_YOUR ASSIGNMENT_.
All of the data below should be copied exactly as it stands.
(GIVEN DATA begins)
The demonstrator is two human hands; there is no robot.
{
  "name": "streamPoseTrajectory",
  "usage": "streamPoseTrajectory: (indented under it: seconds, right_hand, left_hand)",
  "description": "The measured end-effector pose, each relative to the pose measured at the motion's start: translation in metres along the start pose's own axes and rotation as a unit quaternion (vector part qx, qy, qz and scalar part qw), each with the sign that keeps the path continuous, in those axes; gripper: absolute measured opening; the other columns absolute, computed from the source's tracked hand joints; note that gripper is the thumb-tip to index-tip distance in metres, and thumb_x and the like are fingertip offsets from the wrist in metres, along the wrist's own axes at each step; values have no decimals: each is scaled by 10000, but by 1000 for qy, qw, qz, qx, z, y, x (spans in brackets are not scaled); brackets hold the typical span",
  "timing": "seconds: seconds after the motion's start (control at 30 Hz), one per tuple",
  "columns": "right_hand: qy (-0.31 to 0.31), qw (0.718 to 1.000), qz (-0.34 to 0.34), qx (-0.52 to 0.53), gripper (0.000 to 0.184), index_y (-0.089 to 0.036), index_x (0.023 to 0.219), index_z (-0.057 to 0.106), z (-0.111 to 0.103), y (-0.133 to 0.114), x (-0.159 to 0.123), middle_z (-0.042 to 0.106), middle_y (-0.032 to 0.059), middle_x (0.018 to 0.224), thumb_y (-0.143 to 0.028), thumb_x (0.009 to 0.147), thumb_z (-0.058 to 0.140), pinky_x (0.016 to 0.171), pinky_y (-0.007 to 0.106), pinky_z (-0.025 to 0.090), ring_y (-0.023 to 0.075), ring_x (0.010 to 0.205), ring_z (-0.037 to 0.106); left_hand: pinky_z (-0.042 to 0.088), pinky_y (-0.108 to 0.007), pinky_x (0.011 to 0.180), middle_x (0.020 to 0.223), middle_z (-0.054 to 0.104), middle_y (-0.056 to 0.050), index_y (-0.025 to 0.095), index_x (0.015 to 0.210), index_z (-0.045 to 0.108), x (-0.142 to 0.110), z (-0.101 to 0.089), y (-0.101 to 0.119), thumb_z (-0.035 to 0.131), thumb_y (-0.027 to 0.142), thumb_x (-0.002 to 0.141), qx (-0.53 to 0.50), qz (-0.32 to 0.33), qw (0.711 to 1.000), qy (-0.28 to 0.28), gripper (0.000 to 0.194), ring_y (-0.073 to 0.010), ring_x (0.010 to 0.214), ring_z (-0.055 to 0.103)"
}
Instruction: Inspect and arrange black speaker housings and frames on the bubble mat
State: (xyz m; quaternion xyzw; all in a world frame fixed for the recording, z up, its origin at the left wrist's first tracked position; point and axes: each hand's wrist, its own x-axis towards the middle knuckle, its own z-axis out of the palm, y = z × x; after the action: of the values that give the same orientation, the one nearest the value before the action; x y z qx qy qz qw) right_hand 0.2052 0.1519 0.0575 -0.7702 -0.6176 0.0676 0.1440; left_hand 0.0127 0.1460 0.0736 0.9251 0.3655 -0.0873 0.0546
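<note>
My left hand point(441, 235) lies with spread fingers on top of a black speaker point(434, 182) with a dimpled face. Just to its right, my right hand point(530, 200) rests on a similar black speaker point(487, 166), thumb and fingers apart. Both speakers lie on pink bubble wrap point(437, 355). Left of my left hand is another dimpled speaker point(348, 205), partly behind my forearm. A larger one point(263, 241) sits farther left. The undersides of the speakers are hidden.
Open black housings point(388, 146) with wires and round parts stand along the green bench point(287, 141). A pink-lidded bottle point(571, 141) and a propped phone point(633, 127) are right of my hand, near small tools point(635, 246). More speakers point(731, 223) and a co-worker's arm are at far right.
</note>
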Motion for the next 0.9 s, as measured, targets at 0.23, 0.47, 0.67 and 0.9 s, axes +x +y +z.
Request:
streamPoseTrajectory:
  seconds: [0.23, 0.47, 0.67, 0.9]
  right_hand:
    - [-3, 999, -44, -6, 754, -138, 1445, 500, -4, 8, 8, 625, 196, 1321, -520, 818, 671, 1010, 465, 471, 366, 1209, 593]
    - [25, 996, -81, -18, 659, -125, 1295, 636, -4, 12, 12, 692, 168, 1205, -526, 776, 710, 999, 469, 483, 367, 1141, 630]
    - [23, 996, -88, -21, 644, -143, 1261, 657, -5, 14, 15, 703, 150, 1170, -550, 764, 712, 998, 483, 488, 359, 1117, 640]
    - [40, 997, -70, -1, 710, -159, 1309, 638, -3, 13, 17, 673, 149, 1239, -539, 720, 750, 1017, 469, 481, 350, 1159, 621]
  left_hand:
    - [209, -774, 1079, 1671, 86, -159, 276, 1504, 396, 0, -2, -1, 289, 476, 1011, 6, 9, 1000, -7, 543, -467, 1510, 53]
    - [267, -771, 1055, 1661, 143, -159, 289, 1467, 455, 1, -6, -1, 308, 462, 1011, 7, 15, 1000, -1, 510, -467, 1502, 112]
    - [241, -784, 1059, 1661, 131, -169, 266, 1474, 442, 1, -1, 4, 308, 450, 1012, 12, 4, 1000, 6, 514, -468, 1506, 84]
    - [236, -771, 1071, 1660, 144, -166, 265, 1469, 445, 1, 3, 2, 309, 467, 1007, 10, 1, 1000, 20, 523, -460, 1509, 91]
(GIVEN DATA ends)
_PROBLEM SOLUTION_.
The demonstrator is two human hands; there is no robot.
{
  "name": "streamPoseTrajectory",
  "usage": "streamPoseTrajectory: (indented under it: seconds, right_hand, left_hand)",
  "description": "The measured end-effector pose, each relative to the pose measured at the motion's start: translation in metres along the start pose's own axes and rotation as a unit quaternion (vector part qx, qy, qz and scalar part qw), each with the sign that keeps the path continuous, in those axes; gripper: absolute measured opening; the other columns absolute, computed from the source's tracked hand joints; note that gripper is the thumb-tip to index-tip distance in metres, and thumb_x and the like are fingertip offsets from the wrist in metres, along the wrist's own axes at each step; values have no decimals: each is scaled by 10000, but by 1000 for qy, qw, qz, qx, z, y, x (spans in brackets are not scaled); brackets hold the typical span",
  "timing": "seconds: seconds after the motion's start (control at 30 Hz), one per tuple",
  "columns": "right_hand: qy (-0.31 to 0.31), qw (0.718 to 1.000), qz (-0.34 to 0.34), qx (-0.52 to 0.53), gripper (0.000 to 0.184), index_y (-0.089 to 0.036), index_x (0.023 to 0.219), index_z (-0.057 to 0.106), z (-0.111 to 0.103), y (-0.133 to 0.114), x (-0.159 to 0.123), middle_z (-0.042 to 0.106), middle_y (-0.032 to 0.059), middle_x (0.018 to 0.224), thumb_y (-0.143 to 0.028), thumb_x (0.009 to 0.147), thumb_z (-0.058 to 0.140), pinky_x (0.016 to 0.171), pinky_y (-0.007 to 0.106), pinky_z (-0.025 to 0.090), ring_y (-0.023 to 0.075), ring_x (0.010 to 0.205), ring_z (-0.037 to 0.106); left_hand: pinky_z (-0.042 to 0.088), pinky_y (-0.108 to 0.007), pinky_x (0.011 to 0.180), middle_x (0.020 to 0.223), middle_z (-0.054 to 0.104), middle_y (-0.056 to 0.050), index_y (-0.025 to 0.095), index_x (0.015 to 0.210), index_z (-0.045 to 0.108), x (-0.142 to 0.110), z (-0.101 to 0.089), y (-0.101 to 0.119), thumb_z (-0.035 to 0.131), thumb_y (-0.027 to 0.142), thumb_x (-0.002 to 0.141), qx (-0.53 to 0.50), qz (-0.32 to 0.33), qw (0.711 to 1.000), qy (-0.28 to 0.28), gripper (0.000 to 0.194), ring_y (-0.073 to 0.010), ring_x (0.010 to 0.214), ring_z (-0.055 to 0.103)"
}
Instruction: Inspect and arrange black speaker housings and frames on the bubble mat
State: (xyz m; quaternion xyzw; all in a world frame fixed for the recording, z up, its origin at the left wrist's first tracked position; point and axes: each hand's wrist, its own x-axis towards the middle knuckle, its own z-axis out of the palm, y = z × x; after the action: of the values that give the same orientation, the one nearest the value before the action; x y z qx qy qz qw) right_hand 0.2052 0.1519 0.0575 -0.7702 -0.6176 0.0676 0.1440; left_hand 0.0127 0.1460 0.0736 0.9251 0.3655 -0.0873 0.0546
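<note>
My left hand point(441, 235) lies with spread fingers on top of a black speaker point(434, 182) with a dimpled face. Just to its right, my right hand point(530, 200) rests on a similar black speaker point(487, 166), thumb and fingers apart. Both speakers lie on pink bubble wrap point(437, 355). Left of my left hand is another dimpled speaker point(348, 205), partly behind my forearm. A larger one point(263, 241) sits farther left. The undersides of the speakers are hidden.
Open black housings point(388, 146) with wires and round parts stand along the green bench point(287, 141). A pink-lidded bottle point(571, 141) and a propped phone point(633, 127) are right of my hand, near small tools point(635, 246). More speakers point(731, 223) and a co-worker's arm are at far right.
</note>
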Motion for the next 0.9 s, as measured, targets at 0.23, 0.47, 0.67 and 0.9 s, axes +x +y +z.
Request:
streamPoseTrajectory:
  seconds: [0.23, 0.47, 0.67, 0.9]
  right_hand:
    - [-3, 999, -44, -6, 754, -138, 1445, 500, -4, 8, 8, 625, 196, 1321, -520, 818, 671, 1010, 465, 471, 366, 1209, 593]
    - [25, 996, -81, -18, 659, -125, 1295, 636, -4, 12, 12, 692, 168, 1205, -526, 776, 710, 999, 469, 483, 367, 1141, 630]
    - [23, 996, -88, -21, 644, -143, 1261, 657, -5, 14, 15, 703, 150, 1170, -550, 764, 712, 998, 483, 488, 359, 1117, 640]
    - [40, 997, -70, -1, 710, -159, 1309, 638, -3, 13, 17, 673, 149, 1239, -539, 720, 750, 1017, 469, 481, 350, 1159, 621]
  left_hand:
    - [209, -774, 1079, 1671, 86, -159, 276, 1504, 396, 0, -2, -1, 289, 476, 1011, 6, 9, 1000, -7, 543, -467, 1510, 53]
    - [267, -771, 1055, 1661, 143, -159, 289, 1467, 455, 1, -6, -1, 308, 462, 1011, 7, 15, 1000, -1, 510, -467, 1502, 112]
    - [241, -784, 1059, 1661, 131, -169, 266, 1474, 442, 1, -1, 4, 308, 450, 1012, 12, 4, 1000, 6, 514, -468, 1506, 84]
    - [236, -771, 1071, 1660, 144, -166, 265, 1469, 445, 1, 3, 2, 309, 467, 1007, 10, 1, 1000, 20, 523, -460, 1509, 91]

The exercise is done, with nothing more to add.